Davis Index: Market Intelligence for the Global Metals and Recycled Materials Markets

In Pakistan, amid a tight supply of ferrous scrap and the resulting rise in input costs, steel prices maintained their uptrend. Also, the depreciation of the Pakistani rupee against the US dollar is pushing up domestic prices.


Major rebar producers in Karachi have again hiked prices by PKR5,000/mt ($31/mt), and other large steelmakers in the Northern region are expected to follow the suit. On Wednesday, rebar prices rose to PKR155,500/mt ex-works Karachi and PKR154,500/mt ex-works Punjab. Participants believe that the market has absorbed the recent price hikes. While local rebar offers shot up above PKR140,000-141,500/mt ex-works Lahore.

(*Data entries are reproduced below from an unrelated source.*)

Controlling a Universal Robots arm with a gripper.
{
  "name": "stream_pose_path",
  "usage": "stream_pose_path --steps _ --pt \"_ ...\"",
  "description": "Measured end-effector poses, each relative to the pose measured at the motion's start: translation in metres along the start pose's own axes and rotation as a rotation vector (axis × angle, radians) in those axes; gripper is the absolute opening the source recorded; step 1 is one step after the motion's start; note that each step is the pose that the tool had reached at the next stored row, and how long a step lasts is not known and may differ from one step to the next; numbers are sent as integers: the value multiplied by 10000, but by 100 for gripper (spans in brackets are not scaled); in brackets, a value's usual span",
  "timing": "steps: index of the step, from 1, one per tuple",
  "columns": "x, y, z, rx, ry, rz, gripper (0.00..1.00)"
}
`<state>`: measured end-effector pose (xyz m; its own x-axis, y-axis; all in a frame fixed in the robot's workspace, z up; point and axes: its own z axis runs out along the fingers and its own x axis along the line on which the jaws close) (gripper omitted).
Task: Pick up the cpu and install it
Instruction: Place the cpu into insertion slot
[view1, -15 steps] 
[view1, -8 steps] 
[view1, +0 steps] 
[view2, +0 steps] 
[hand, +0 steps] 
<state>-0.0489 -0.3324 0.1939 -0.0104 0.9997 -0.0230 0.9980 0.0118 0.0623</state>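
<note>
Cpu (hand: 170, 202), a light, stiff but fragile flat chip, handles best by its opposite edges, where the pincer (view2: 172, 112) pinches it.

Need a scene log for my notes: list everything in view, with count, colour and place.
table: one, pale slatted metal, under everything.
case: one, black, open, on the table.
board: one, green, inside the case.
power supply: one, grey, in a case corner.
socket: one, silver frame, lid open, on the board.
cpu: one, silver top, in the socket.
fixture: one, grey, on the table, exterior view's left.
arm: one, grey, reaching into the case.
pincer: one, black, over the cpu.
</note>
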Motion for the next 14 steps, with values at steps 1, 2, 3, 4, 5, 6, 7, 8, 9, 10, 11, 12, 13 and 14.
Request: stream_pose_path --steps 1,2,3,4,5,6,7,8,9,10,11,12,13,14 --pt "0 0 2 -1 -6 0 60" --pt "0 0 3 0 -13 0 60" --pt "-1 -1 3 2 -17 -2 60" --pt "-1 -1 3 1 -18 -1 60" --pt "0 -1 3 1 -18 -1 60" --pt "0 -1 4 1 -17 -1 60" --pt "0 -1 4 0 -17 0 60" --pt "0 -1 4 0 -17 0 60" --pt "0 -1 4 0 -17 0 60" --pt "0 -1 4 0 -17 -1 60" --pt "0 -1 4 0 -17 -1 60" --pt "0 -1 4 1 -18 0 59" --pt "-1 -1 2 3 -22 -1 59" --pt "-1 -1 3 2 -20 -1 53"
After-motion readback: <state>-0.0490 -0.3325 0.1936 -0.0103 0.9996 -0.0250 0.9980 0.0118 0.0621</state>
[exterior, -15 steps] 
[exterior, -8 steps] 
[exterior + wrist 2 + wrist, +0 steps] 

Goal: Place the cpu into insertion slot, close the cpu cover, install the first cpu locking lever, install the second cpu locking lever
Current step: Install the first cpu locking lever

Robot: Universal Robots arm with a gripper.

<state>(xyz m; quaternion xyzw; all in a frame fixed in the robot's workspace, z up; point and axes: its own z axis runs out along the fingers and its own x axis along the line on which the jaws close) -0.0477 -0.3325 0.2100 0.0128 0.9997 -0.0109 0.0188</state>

Pakistani mills placed competitive bids for containerized scrap compared to Indian and Bangladeshi buyers. The daily Davis Index for containerized shredded, Wednesday, settled at $538.75/mt cfr Port Qasim, up by $1.25/mt. Deals for containerized shredded were reported at $537-538/mt cfr Qasim while sellers lifted expectations to over $540-545/mt cfr Qasim, following gradual recovery in the domestic market.


On Tuesday, spot steel prices in China rose up to CNY100/mt for the second successive day following strengthening futures, while supplier yards expect Turkish mills to resume August shipments paying higher on bullish global steel prices especially HRC. A single Baltic origin deal heard in Turkey held prices firm at around $500/mt cfr Turkey for bulk HMS 1&2 (80:20).


Pakistani mills resumed trades for HMS paying at least $30/mt higher than Indian prices. Deals for UAE-origin HMS picked up as mills raised bids amid a supply crunch in the domestic market.


The daily Davis Index for UAE-origin HMS 1&2 (80:20), Wednesday, settled at $493/mt cfr Port Qasim, up by $3/mt from a day earlier. Deals for UAE-origin HMS 1&2 (80:20) reported at around $490-495/mt cfr Qasim while those for mixed #1 HMS and P&S heard above $500-505/mt cfr Port Qasim.


The daily index for US-origin HMS 1&2 (80:20), Wednesday, settled at $502.5/mt cfr Port Qasim, up $1.25/mt from Tuesday. Container freight rates remained elevated, resulting in increased landed costs.


On Wednesday, the Pakistani rupee continued to fall against the dollar in both interbank and open markets. It depreciated to PKR159.03 against the US dollar from PKR156.9 on July 4, which further pushed up domestic steel and scrap prices.


Domestic Bala billet prices jumped by another PKR2,500/mt from a day prior. On Wednesday, offers rose to PKR126,500-127,000/mt ($795-798/mt) ex-works. Offers for G-60 billet rose to PKR13500-136,000/mt ex-works Punjab. A gap between steel prices in the global market and Pakistan could help steelmakers raise prices.


Pure Q toke scrap (equivalent to shredded), Wednesday, traded above PKR100,000-100,500/mt ex-yard Lahore, up by PKR1,500-2,000/mt from Tuesday. Offers for domestic Art Q toke scrap (equivalent to a mix of HMS and P&S) to rose to PKR98,700-99,000/mt ex-yard Lahore amid a slow pace of demolition and ship-breaking activities.